▶ [WORK TO COMPLETE]
Line by line, set down all the data below exactly, omitting any picture.

━━ GIVEN INFORMATION

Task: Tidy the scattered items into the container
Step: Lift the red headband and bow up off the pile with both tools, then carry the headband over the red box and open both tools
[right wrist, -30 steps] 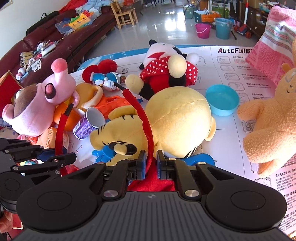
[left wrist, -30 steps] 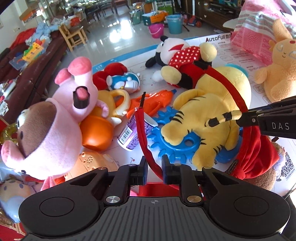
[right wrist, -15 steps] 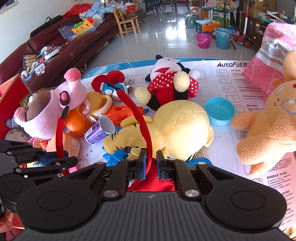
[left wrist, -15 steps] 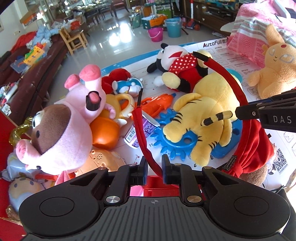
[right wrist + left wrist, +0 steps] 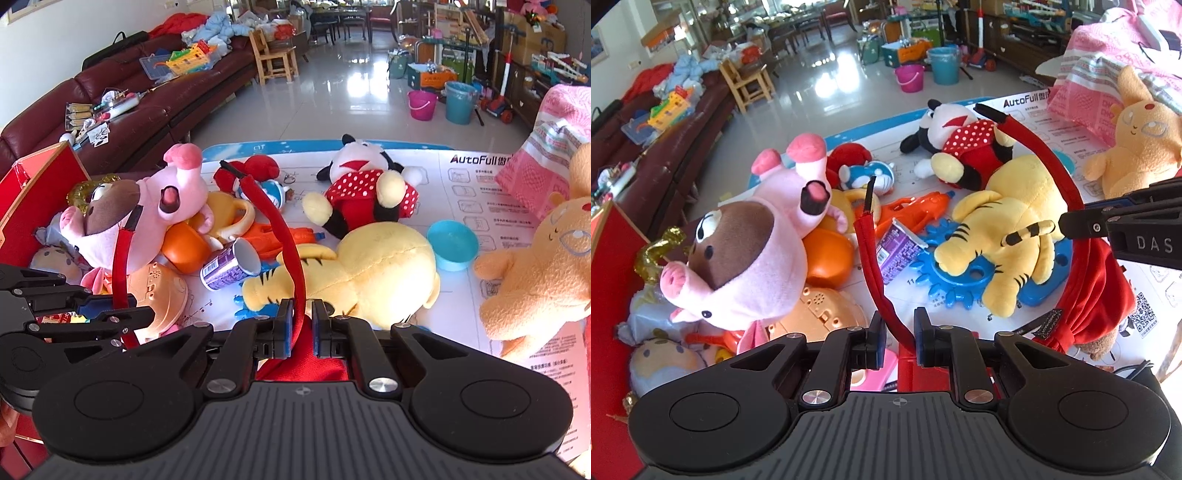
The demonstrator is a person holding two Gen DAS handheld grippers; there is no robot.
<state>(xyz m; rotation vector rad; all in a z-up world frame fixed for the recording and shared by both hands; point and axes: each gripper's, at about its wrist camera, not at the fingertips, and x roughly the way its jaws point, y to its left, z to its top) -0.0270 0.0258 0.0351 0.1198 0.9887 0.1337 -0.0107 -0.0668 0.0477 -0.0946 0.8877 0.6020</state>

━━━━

▶ [ANSWER SPACE]
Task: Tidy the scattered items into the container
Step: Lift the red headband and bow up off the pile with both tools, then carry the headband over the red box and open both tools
[right wrist, -30 steps] 
[left wrist, -30 steps] 
[right wrist, -15 steps] 
[left wrist, -15 steps] 
[right wrist + left wrist, +0 steps] 
The demonstrator is a person holding two Gen DAS handheld grippers; there is no robot.
<state>(xyz m; rotation vector rad; all in a z-up world frame fixed for the recording and shared by both hands; point and axes: each gripper's, at about its wrist camera, not at the fingertips, and x roughly the way its jaws point, y to its left, z to its top) -0.0270 0.0258 0.0351 0.1198 0.9887 0.1337 -0.0107 -0.0668 0.0477 -0.0946 0.8877 0.6020</state>

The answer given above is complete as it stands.